政治経済と語学に明るく、剣術まで身につけた、見た目は若かりし頃のメイシー伯似の美少年、でも中身は正真正銘の女性で、伯爵令嬢。

おまけに性格は素直で情に厚く、おおらかな気質で多少のことには動じない。

生い立ちにおいては不憫なことがあったとしても、本人に非は一つもない。

身分的にも派閥的にも問題がない───ね?もう、クリスしかいないって思っても不思議じゃないでしょう?

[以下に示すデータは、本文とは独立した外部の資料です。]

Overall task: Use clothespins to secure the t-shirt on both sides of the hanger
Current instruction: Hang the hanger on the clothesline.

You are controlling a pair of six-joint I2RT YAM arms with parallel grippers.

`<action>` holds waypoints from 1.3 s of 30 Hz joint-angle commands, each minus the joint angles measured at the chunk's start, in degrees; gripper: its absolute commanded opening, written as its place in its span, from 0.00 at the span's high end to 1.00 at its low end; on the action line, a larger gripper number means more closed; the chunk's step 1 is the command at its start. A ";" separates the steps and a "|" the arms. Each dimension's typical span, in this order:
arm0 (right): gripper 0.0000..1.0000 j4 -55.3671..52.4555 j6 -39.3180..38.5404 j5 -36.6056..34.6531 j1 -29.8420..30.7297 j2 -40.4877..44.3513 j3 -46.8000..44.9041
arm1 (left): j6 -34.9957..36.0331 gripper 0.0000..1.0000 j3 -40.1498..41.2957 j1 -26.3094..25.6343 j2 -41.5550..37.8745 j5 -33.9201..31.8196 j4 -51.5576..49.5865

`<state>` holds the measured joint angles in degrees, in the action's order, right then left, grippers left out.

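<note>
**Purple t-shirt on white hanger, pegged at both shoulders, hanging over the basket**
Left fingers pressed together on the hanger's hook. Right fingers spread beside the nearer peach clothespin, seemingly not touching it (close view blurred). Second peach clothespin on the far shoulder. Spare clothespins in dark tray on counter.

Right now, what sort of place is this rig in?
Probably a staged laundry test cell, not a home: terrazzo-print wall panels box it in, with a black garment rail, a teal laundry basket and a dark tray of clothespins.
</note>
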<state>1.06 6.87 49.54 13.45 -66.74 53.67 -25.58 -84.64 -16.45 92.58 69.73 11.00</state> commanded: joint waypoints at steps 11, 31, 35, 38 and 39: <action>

だから、この手紙の内容と、先ほど宰相閣下がお父様に告げてきた状況を聞いた上で出す私の答えは、『カミラ様が全て采配された』そう思うわ」


「時間も店も、カミラ様がお決めになられた、と?」

「ええ。それに、お父様がそれだけ話を広げたのに、この手紙以外に縁談の申し込みがないこと自体、おかしなことなのよ」


確かに、フィオリーナ様の仰る通りです。

クリス様がいかに見た目が美少年であろうとも、です。

伯爵令嬢であり、美しいには違いありません。

人の好みは千差万別、クリス様もまた、とても魅力的な方でいらっしゃいます。

旦那様も魅力的な方ですから、その申し出であればお受けになる家は複数あっても不思議なことではありません。

旦那様も、ご自身の魅力に疎い方でいらっしゃるのですが。

公爵家であれば、相手に伝わる前に、裏で全てなかったことにすることも事前に出来るはずです。


「このお店、中々良いお店よ?カジュアル寄りで堅苦しくなくて。十中八九、貸切にされてるわ。表向きは貸切と見られないように」

「なるほど」


オープンなお店であっても、その日その時間、店に協力を求めれば、客を制限されるのは公爵家となればたやすいこと。

客を知り合いで全員固めてしまうのも、容易なことでしょう。


「だから、宰相閣下の言う通り、普段の男装のままクリスに向かわせるのが良いと思うわ。

あの子なら、断れない状況下で嫌とは言わないでしょうし、案外好みのタイプなんじゃないかしら?」

「クリスの好みのタイプがわかるのか?」

「『美しいと可愛いは正義』って言っていたわ」

「………」


まあ、今のクリス様は、そうとう面食いではあると思われます。

それに、美男美女に囲まれて育ったクリス様は、転生という別の記憶を持たれたとしても、美に対してかなりの耐性があります。

ブルーノ様の出方次第でありますが、案外うまくいくのではないか、そんな風にも……。

いえ、もう、すでに公爵家から外堀が埋められていて、上手くいく以外の道が絶たれているようにも思われますがね。